• Exercise instructions: The answer consists solely of the data below, reproduced exactly.

[Items from a data source]
★ ★ ★ ★ ★

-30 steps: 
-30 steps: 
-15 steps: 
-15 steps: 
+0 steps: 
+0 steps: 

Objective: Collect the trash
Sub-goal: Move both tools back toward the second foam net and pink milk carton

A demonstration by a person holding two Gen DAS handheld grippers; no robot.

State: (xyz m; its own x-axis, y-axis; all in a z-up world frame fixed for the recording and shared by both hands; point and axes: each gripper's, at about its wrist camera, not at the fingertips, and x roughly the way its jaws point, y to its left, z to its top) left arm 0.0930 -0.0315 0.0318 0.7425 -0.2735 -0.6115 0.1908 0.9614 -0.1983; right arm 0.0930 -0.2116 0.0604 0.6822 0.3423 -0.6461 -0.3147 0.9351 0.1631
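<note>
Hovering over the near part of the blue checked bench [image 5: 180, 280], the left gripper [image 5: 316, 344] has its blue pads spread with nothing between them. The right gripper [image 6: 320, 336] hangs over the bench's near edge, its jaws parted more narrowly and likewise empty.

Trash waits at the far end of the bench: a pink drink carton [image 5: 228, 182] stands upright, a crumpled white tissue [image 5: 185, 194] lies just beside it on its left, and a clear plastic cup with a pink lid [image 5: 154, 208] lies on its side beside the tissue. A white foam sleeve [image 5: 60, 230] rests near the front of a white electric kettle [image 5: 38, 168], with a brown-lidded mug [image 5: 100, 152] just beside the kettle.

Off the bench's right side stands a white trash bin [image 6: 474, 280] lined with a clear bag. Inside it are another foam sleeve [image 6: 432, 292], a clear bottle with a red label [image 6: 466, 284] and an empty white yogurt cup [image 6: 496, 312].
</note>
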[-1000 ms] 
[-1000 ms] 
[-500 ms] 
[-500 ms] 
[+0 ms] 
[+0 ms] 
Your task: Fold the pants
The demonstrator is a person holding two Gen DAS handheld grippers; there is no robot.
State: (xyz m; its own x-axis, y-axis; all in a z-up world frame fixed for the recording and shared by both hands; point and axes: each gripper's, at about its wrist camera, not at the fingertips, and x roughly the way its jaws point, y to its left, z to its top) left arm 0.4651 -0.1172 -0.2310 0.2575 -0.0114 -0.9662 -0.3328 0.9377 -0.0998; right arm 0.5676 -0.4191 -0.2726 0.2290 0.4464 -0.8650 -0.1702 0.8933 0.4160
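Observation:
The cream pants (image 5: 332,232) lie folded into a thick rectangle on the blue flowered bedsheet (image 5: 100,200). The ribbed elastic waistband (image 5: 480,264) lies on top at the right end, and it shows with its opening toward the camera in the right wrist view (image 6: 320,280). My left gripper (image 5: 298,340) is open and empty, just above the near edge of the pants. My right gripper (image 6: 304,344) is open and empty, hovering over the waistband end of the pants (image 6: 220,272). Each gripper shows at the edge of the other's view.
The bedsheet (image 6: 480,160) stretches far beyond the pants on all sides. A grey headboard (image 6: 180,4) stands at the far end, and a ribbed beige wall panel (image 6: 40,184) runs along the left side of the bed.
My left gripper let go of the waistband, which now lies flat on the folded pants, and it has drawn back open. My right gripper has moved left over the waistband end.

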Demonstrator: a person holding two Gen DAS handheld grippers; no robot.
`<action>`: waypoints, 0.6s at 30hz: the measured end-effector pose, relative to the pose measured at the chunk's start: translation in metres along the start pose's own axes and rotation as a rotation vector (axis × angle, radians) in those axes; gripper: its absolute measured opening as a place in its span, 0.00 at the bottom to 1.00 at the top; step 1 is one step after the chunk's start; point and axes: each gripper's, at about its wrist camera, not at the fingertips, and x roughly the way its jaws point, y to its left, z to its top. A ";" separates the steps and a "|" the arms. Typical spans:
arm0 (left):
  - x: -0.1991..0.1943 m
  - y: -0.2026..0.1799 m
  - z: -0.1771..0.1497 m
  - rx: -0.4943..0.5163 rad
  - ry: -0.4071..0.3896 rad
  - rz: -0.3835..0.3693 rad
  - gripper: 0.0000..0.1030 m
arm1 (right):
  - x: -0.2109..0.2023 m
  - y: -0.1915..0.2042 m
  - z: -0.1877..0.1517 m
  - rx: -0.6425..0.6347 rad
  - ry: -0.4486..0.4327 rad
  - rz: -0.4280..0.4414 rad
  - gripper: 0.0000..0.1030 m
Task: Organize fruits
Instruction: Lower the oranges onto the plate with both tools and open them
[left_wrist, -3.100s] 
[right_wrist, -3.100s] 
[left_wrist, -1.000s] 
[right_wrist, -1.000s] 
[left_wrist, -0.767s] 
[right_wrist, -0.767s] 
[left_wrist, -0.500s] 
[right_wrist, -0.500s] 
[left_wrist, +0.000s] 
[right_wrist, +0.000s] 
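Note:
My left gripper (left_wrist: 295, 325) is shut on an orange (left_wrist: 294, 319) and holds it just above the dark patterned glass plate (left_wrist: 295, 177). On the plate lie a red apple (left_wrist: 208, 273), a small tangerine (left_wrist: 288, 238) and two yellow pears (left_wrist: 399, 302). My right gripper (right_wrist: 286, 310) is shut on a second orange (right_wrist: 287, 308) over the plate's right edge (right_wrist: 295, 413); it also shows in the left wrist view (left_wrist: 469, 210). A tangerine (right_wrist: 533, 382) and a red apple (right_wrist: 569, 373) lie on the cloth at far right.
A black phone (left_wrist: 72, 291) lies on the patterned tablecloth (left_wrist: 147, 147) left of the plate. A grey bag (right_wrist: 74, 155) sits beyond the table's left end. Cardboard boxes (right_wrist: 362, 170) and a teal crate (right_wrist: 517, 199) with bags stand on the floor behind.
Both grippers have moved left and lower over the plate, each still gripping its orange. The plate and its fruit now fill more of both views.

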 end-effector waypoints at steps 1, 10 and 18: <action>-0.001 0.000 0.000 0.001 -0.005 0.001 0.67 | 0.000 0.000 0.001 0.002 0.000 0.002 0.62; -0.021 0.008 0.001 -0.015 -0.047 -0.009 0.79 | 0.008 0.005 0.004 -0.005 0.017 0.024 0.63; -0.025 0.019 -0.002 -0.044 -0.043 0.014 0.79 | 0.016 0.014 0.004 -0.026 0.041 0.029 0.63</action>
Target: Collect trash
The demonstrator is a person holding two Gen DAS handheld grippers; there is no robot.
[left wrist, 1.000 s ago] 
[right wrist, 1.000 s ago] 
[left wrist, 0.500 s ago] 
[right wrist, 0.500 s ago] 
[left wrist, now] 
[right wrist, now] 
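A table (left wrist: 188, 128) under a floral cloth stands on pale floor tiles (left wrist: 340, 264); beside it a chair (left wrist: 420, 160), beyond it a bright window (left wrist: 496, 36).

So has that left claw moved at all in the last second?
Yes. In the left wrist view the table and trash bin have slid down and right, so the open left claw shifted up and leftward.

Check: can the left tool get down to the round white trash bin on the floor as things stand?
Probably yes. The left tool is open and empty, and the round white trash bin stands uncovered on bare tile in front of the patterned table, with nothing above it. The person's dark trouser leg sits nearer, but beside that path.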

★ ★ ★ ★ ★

• Result of this exercise:
-30 steps: 
-30 steps: 
-15 steps: 
-15 steps: 
+0 steps: 
+0 steps: 

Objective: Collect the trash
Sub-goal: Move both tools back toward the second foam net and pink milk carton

A demonstration by a person holding two Gen DAS handheld grippers; no robot.

State: (xyz m; its own x-axis, y-axis; all in a z-up world frame fixed for the recording and shared by both hands; point and axes: each gripper's, at about its wrist camera, not at the fingertips, and x roughly the way its jaws point, y to its left, z to its top) left arm 0.0930 -0.0315 0.0318 0.7425 -0.2735 -0.6115 0.1908 0.9614 -0.1983; right arm 0.0930 -0.2116 0.0604 0.6822 0.3423 -0.6461 -0.3147 0.9351 0.1631
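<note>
Hovering over the near part of the blue checked bench [image 5: 180, 280], the left gripper [image 5: 316, 344] has its blue pads spread with nothing between them. The right gripper [image 6: 320, 336] hangs over the bench's near edge, its jaws parted more narrowly and likewise empty.

Trash waits at the far end of the bench: a pink drink carton [image 5: 228, 182] stands upright, a crumpled white tissue [image 5: 185, 194] lies just beside it on its left, and a clear plastic cup with a pink lid [image 5: 154, 208] lies on its side beside the tissue. A white foam sleeve [image 5: 60, 230] rests near the front of a white electric kettle [image 5: 38, 168], with a brown-lidded mug [image 5: 100, 152] just beside the kettle.

Off the bench's right side stands a white trash bin [image 6: 474, 280] lined with a clear bag. Inside it are another foam sleeve [image 6: 432, 292], a clear bottle with a red label [image 6: 466, 284] and an empty white yogurt cup [image 6: 496, 312].
</note>
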[-1000 ms] 
[-1000 ms] 
[-500 ms] 
[-500 ms] 
[+0 ms] 
[+0 ms] 
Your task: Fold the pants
The demonstrator is a person holding two Gen DAS handheld grippers; there is no robot.
State: (xyz m; its own x-axis, y-axis; all in a z-up world frame fixed for the recording and shared by both hands; point and axes: each gripper's, at about its wrist camera, not at the fingertips, and x roughly the way its jaws point, y to its left, z to its top) left arm 0.4651 -0.1172 -0.2310 0.2575 -0.0114 -0.9662 -0.3328 0.9377 -0.0998; right arm 0.5676 -0.4191 -0.2726 0.2290 0.4464 -0.8650 -0.1702 0.8933 0.4160
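Observation:
The cream pants (image 5: 332,232) lie folded into a thick rectangle on the blue flowered bedsheet (image 5: 100,200). The ribbed elastic waistband (image 5: 480,264) lies on top at the right end, and it shows with its opening toward the camera in the right wrist view (image 6: 320,280). My left gripper (image 5: 298,340) is open and empty, just above the near edge of the pants. My right gripper (image 6: 304,344) is open and empty, hovering over the waistband end of the pants (image 6: 220,272). Each gripper shows at the edge of the other's view.
The bedsheet (image 6: 480,160) stretches far beyond the pants on all sides. A grey headboard (image 6: 180,4) stands at the far end, and a ribbed beige wall panel (image 6: 40,184) runs along the left side of the bed.
My left gripper let go of the waistband, which now lies flat on the folded pants, and it has drawn back open. My right gripper has moved left over the waistband end.
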
Demonstrator: a person holding two Gen DAS handheld grippers; no robot.
`<action>`: waypoints, 0.6s at 30hz: the measured end-effector pose, relative to the pose measured at the chunk's start: translation in metres along the start pose's own axes and rotation as a rotation vector (axis × angle, radians) in those axes; gripper: its absolute measured opening as a place in its span, 0.00 at the bottom to 1.00 at the top; step 1 is one step after the chunk's start; point and axes: each gripper's, at about its wrist camera, not at the fingertips, and x roughly the way its jaws point, y to its left, z to its top. A ";" separates the steps and a "|" the arms. Typical spans:
arm0 (left):
  - x: -0.1991..0.1943 m
  - y: -0.2026..0.1799 m
  - z: -0.1771..0.1497 m
  - rx: -0.4943..0.5163 rad
  - ry: -0.4071..0.3896 rad
  - rz: -0.3835..0.3693 rad
  - gripper: 0.0000..0.1030 m
arm1 (right):
  - x: -0.2109..0.2023 m
  - y: -0.1915..0.2042 m
  - z: -0.1877..0.1517 m
  - rx: -0.6425..0.6347 rad
  - ry: -0.4486..0.4327 rad
  - rz: -0.4280..0.4414 rad
  - gripper: 0.0000..0.1030 m
Task: Organize fruits
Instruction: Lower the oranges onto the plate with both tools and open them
[left_wrist, -3.100s] 
[right_wrist, -3.100s] 
[left_wrist, -1.000s] 
[right_wrist, -1.000s] 
[left_wrist, -0.767s] 
[right_wrist, -0.767s] 
[left_wrist, -0.500s] 
[right_wrist, -0.500s] 
[left_wrist, +0.000s] 
[right_wrist, +0.000s] 
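Note:
My left gripper (left_wrist: 295, 325) is shut on an orange (left_wrist: 294, 319) and holds it just above the dark patterned glass plate (left_wrist: 295, 177). On the plate lie a red apple (left_wrist: 208, 273), a small tangerine (left_wrist: 288, 238) and two yellow pears (left_wrist: 399, 302). My right gripper (right_wrist: 286, 310) is shut on a second orange (right_wrist: 287, 308) over the plate's right edge (right_wrist: 295, 413); it also shows in the left wrist view (left_wrist: 469, 210). A tangerine (right_wrist: 533, 382) and a red apple (right_wrist: 569, 373) lie on the cloth at far right.
A black phone (left_wrist: 72, 291) lies on the patterned tablecloth (left_wrist: 147, 147) left of the plate. A grey bag (right_wrist: 74, 155) sits beyond the table's left end. Cardboard boxes (right_wrist: 362, 170) and a teal crate (right_wrist: 517, 199) with bags stand on the floor behind.
Both grippers have moved left and lower over the plate, each still gripping its orange. The plate and its fruit now fill more of both views.
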
 end-effector waypoints at steps 1, 10 and 18: <action>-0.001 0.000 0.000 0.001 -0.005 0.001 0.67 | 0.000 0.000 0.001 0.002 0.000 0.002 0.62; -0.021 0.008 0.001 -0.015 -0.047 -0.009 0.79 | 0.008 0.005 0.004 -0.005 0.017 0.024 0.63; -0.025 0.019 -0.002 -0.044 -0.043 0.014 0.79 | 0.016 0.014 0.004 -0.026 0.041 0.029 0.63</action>
Target: Collect trash
The demonstrator is a person holding two Gen DAS handheld grippers; there is no robot.
[left wrist, 1.000 s ago] 
[right wrist, 1.000 s ago] 
[left wrist, 0.500 s ago] 
[right wrist, 0.500 s ago] 
[left wrist, now] 
[right wrist, now] 
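A table (left wrist: 188, 128) under a floral cloth stands on pale floor tiles (left wrist: 340, 264); beside it a chair (left wrist: 420, 160), beyond it a bright window (left wrist: 496, 36).

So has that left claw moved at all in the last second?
Yes. In the left wrist view the table and trash bin have slid down and right, so the open left claw shifted up and leftward.

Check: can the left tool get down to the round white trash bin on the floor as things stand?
Probably yes. The left tool is open and empty, and the round white trash bin stands uncovered on bare tile in front of the patterned table, with nothing above it. The person's dark trouser leg sits nearer, but beside that path.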

With this, the answer is complete.